Paris. . Der französische Präsident sieht sich in einem Umfragetief. Vor der Wahl will er mit Gerhard Schröders Sozialreformen Punkte machen.

Das Protokoll des Elysée hat für das große Sarkozy-Interview wieder einmal ganze Arbeit geleistet. Als Schauplatz des Fernsehspektakels haben die Zeremonienmeister an diesem Sonntagabend den prunkvollen Empire-Festsaal des Palastes ausgewählt. Nicht weniger als acht Fernsehsender haben sich zur besten Sendezeit zugeschaltet, vor den Bildschirmen hocken über 16 Millionen Franzosen: die „Sarko-Show“ – ein Straßenfeger. Zum letzten Mal?

Den meisten vergeht bei dem kargen Menü, das Chefkoch Sarkozy der Nation in den folgenden 72 Minuten verabreicht, sehr schnell der Appetit. Zwar versucht der Präsident, die Anhebung der Mehrwertsteuer um 1,6 Punkte auf 21,2 Prozent als Einführung einer „sozialen Mehrwertsteuer“ schmackhaft zu machen, um die Unternehmen so von der drückenden Last der Lohnnebenkosten zu befreien und wettbewerbsfähiger zu machen. Gut zehn Milliarden Euro sollen dadurch in die Staatskasse fließen. Aber sein vollmundiges Versprechen, die Preise würden trotzdem stabil bleiben, hat einen ebenso faden Beigeschmack wie die Ankündigung, durch gezielte Betriebsvereinbarungen endlich aus dem strengen Korsett der 35-Stunden-Woche ausbrechen zu wollen. Obendrein verkündet er, dass Frankreich als erstes EU-Land die umstrittene Finanztransaktionssteuer in Höhe von 0,1 Prozent einführen werde.

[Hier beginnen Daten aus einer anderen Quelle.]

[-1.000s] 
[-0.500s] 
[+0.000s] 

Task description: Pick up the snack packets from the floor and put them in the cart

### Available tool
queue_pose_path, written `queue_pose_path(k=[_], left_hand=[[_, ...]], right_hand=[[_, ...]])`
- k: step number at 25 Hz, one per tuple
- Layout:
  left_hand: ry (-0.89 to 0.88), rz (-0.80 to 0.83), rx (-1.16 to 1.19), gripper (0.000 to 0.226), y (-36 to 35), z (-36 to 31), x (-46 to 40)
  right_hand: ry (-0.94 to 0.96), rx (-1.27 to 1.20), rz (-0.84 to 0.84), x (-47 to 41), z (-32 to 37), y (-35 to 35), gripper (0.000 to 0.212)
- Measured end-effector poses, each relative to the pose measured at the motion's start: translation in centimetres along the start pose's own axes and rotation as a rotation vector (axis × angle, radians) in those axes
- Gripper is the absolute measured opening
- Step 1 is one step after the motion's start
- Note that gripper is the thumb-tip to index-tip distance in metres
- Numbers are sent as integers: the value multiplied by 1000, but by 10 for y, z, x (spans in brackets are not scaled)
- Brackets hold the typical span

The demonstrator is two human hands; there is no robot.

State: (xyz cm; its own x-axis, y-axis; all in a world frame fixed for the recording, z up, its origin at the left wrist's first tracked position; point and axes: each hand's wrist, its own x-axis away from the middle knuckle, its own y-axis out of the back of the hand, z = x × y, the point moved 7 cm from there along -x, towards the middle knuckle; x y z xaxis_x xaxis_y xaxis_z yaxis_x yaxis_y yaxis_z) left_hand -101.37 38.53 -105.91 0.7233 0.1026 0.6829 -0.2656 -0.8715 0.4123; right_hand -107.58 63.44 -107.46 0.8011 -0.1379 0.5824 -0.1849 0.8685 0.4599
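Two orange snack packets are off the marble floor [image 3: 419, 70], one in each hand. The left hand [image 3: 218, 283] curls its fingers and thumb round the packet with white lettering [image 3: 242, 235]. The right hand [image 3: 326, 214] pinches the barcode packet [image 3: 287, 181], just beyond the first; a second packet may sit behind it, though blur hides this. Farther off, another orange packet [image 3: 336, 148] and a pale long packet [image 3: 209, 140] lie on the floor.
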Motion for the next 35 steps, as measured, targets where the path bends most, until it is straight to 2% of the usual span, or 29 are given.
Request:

Die zweitgrößte Wirtschaftsnation in Europa schreibt derzeit rote Zahlen: Die Arbeitslosenquote ist mit 9,8 Prozent erschreckend hoch und das Wachstum (Plus 0,5 Prozent) im Keller, hinzu kommen ein Rekorddefizit im Außenhandel und eine Neuverschuldung von über 5 Prozent – Einzelposten, die sich für die auf Weltrang bedachten Franzosen zum schmachvollen Verlust der Top-Bonität summiert haben. Was bleibt Küchenmeister Sarkozy unter diesen widrigen Vorzeichen anderes übrig, als der Nation, die systematisch über ihre Verhältnisse zu leben liebt, eine strenge Diät zu verpassen?

Götterdämmerung im Elysée-Palast

Sein Problem: In gut achtzig Tagen wählt Frankreich einen neuen Präsidenten. Der sozialistische Herausforderer François Hollande, der gerade sein 60-Punkte-Regierungsprogramm vorstellte, hat sich in Umfragen einen komfortablen Vorsprung vor dem unpopulären Staatschef herausgearbeitet. Im Elysée macht sich Götterdämmerung breit.

Nicolas Sarkozy wirkt an diesem Abend konzentriert, zupackend und in seiner schonungslosen Analyse sogar über weite Strecken überzeugend. Hinter den TV-Kameras drückt ihm Carla Bruni, Töchterchen Giulia in ein Tuch eingeschlagen, die Daumen. Sarkozy macht keinen Hehl daraus, dass er Deutschland als leuchtendes Vorbild betrachtet. Während die französische Industrie wegen hoher Lohnnebenkosten Zigtausende Jobs ins Ausland verlagere, doziert der „Wirtschaftsweise“ Sarkozy, habe Deutschland seine Sozialsysteme längst erfolgreich modernisiert und die exportorientierte Wirtschaft wettbewerbsfähig gemacht.

Der unermüdliche Wahlkämpfer

Ein Verdienst, das er freilich nicht der sonst vielgerühmten „Madame Merkel“, sondern ihrem sozialdemokratischen Vorgänger Gerhard Schröder gutschreibt. Es ist nicht lange her, da lud Sarkozy den Altkanzler sogar in den Elysée ein und ließ sich von ihm die umstrittene „Agenda 2010“ erklären. Jetzt lobt er Schröder und seine „schmerzhaften Reformen“ von 2003. Und fragt mit einem Unterton der Verzweiflung: „Sie haben funktioniert. Warum klappt es nicht auch bei uns?“

Sarkozy, der unermüdliche Wahlkämpfer, mag in diesem Moment nicht nur an Frankreich, sondern auch an sein eigenes Schicksal gedacht haben. Kaufen ihm die Franzosen seine neue Rolle als Sanierer ab, könnte er in allerletzter Sekunde den Kopf aus der Schlinge ziehen. Ansonsten droht ihm dasselbe Schicksal wie seinem neuen Vorbild Gerhard Schröder: die Abwahl.